■ **TASK INSTRUCTIONS**: Repeat exactly the lines of the listing from the line containing "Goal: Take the" through its last line, and nothing beyond them.

■ **GIVEN DATA**:
________

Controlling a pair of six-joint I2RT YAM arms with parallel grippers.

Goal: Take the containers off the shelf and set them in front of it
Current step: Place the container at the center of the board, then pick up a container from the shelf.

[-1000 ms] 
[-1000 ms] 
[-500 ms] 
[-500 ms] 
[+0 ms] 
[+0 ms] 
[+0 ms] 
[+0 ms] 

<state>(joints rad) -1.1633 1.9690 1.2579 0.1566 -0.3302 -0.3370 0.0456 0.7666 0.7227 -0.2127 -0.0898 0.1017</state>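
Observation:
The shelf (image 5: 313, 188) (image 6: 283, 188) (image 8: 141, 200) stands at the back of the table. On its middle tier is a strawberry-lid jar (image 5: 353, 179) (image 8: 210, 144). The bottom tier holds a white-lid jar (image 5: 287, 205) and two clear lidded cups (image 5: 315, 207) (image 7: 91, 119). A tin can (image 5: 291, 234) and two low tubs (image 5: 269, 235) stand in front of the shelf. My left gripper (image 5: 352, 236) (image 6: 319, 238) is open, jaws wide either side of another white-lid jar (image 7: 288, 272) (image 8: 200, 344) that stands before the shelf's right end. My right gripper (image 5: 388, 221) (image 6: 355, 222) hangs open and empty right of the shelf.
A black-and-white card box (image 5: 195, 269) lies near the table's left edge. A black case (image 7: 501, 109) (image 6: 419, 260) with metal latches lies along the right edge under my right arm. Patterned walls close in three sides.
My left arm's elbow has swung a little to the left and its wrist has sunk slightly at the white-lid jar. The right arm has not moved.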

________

■ **FINAL ANSWER**:
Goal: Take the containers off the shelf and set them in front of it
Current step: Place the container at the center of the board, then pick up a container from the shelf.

[-1000 ms] 
[-1000 ms] 
[-500 ms] 
[-500 ms] 
[+0 ms] 
[+0 ms] 
[+0 ms] 
[+0 ms] 

<state>(joints rad) -1.1633 1.9690 1.2579 0.1566 -0.3302 -0.3370 0.0456 0.7666 0.7227 -0.2127 -0.0898 0.1017</state>
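Observation:
The shelf (image 5: 313, 188) (image 6: 283, 188) (image 8: 141, 200) stands at the back of the table. On its middle tier is a strawberry-lid jar (image 5: 353, 179) (image 8: 210, 144). The bottom tier holds a white-lid jar (image 5: 287, 205) and two clear lidded cups (image 5: 315, 207) (image 7: 91, 119). A tin can (image 5: 291, 234) and two low tubs (image 5: 269, 235) stand in front of the shelf. My left gripper (image 5: 352, 236) (image 6: 319, 238) is open, jaws wide either side of another white-lid jar (image 7: 288, 272) (image 8: 200, 344) that stands before the shelf's right end. My right gripper (image 5: 388, 221) (image 6: 355, 222) hangs open and empty right of the shelf.
A black-and-white card box (image 5: 195, 269) lies near the table's left edge. A black case (image 7: 501, 109) (image 6: 419, 260) with metal latches lies along the right edge under my right arm. Patterned walls close in three sides.
My left arm's elbow has swung a little to the left and its wrist has sunk slightly at the white-lid jar. The right arm has not moved.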

That's the full output for the exercise.